Hey Answerman, I saw Dr. Horrible's Singalong Blog and was wondering why there arent a lot of anime musicals. The only ones I know about are liveaction and you can't buy them on DVD. So whatsup with that?

Also someone should get Joss Whedon to write an anime!!

Off the top of my head the only anime musical I can think of that isn't a stage production is Nerima Daikon Brothers, which ADV released (and Funimation will re-release) to, I'm told, underwhelming sales. Then again, my definition of "musical" is a production where the songs are part of the story; they move the plot forward. So I guess some people might categorize shows like Full Moon wo Sagashite or Kodomo no Omocha (or even something like Utena) as musicals, but to me, those are just shows that have a lot of music in them rather than being real "musicals". So your mileage may vary.

I can't imagine muscials are easy to write; surely the sheer effort required to write that many songs for a single production must be taxing, and the number of composers who can do it well is pretty small to my understanding. Your average Broadway musical has what, 10-15 songs over a 2.5 hour runtime? So if you extrapolate that out, a 26-episode anime musical would require a ridiculous number of songs to be formally considered a proper musical; a 13-episode series wouldn't be much easier. Nerima Daikon Brothers had generally very simple songs, as a comparison; I can't imagine how much effort would've been required to have the typical sweeping, epic music you normally hear in a musical production.

That said, there are plenty of those live-action stage musicals based on anime that most people I believe enjoy ironically. So you can always check those out.

As for Joss Whedon, well, I'm not his biggest fan, but if he wrote an anime series it'd probably sell pretty well based on the number of frothing rabid fans he has. Most of his female characters are "generic kick-ass girl who can be a bitch sometimes" which fits right in with the anime medium!

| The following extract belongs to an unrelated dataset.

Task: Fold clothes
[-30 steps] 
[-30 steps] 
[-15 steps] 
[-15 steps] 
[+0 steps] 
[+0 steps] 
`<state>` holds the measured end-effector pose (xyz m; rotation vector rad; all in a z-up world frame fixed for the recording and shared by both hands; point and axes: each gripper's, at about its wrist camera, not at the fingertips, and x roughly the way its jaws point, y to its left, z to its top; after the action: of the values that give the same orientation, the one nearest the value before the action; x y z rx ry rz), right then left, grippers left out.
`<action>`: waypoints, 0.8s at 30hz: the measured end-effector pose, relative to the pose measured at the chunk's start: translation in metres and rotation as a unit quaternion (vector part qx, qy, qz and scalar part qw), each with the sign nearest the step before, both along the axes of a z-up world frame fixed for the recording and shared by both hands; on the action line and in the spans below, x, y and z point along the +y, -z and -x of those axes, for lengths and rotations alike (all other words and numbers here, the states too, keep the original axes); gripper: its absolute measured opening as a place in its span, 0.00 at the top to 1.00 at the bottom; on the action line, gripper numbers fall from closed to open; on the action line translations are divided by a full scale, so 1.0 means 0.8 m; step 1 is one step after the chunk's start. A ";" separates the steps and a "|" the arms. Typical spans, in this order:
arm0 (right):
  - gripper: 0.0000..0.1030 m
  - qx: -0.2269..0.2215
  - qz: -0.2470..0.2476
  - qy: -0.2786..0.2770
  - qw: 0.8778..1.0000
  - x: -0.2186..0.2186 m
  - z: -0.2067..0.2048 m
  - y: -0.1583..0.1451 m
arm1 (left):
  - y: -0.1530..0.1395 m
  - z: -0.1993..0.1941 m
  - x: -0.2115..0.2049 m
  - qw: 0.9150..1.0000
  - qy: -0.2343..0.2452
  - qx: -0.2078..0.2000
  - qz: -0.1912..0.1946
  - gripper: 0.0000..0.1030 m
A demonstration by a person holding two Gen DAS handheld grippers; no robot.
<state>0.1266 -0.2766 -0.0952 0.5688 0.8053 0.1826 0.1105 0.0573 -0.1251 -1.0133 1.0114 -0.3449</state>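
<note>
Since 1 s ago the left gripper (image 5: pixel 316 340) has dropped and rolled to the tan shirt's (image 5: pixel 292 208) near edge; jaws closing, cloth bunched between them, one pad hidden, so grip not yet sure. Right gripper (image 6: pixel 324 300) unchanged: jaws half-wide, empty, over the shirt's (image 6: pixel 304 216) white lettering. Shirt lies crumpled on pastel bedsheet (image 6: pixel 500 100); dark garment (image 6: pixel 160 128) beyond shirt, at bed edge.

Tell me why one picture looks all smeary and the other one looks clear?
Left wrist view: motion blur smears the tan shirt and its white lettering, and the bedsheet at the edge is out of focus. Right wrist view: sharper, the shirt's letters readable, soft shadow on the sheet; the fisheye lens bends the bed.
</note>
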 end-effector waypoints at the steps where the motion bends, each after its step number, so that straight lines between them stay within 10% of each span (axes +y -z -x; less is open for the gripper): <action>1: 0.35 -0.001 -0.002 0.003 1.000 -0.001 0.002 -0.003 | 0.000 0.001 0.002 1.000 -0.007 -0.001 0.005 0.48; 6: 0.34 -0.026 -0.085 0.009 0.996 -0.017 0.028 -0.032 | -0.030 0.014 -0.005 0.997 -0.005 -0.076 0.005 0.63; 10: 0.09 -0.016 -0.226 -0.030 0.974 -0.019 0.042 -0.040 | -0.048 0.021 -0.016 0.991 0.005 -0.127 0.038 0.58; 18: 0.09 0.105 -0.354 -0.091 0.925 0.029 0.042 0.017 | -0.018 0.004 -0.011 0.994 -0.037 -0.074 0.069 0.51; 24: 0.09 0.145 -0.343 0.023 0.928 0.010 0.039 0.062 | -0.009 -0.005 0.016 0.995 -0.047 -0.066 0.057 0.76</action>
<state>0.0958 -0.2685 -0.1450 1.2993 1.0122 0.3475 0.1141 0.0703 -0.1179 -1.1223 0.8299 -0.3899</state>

I was wondering how the duration of anime shows is decided.  It seems that, unlike American tv where a show's life is based entirely on ratings, that on anime they know starting off how long of some-multiple-of-13 ep run they have and are able to wrap things up in a timely fashion.  However, I was watching the first Saiyuki (I know, I know) series and it's not that I expected them to actually fight the big resurrecty demon guy before the end, or, you know, do anything besides be angsty, but the introduction of this war prince dude who's now the primary antagonist right after the 26-ep mark seemed to smack of stetching to fill an extended run.  So which is it?  Are anime creators slaves to ratings too?

PS Normally domesticated bunnys make me sad, but yours seems happy enough.  Good job.

It depends entirely on the individual production; there are a lot of factors that play in to how the length of a series is determined. If the show is a manga adaptation, generally you can always count on the length of the original manga to be one of the biggest factors. Obviously you're not going to get 26 episodes from a 2-volume series; that manga would more likely become a 10-13 episode series (with the content stretched out a bit) or more likely, an OVA. If it's a giant shonen tournament franchise like Naruto that stays open-ended for years at a time, they do (infamous) filler arcs to artificially extend the length of the show until there's enough new manga content to last a while. Other things matter too; how pushy the production company is, what the original manga creator wants, how long the director wants the show to be. Any one or all of these could factor in to how long a show is.

Original productions are a bit different since it's really up to the production team's creative decisions and, of course, the budget. Lots and lots of things rely on the show's budget, and length is certainly one of 'em. That applies to adaptations as well, naturally.

My bunny looks happy because she lives like pampered royalty and has someone who works from home to dote on her every need. I recently installed black marble tiles in her cage and in her favorite around-the-house spots so she can lay on them to avoid the California summer heat. She also has her own fan, which keeps the tiles nice and cool.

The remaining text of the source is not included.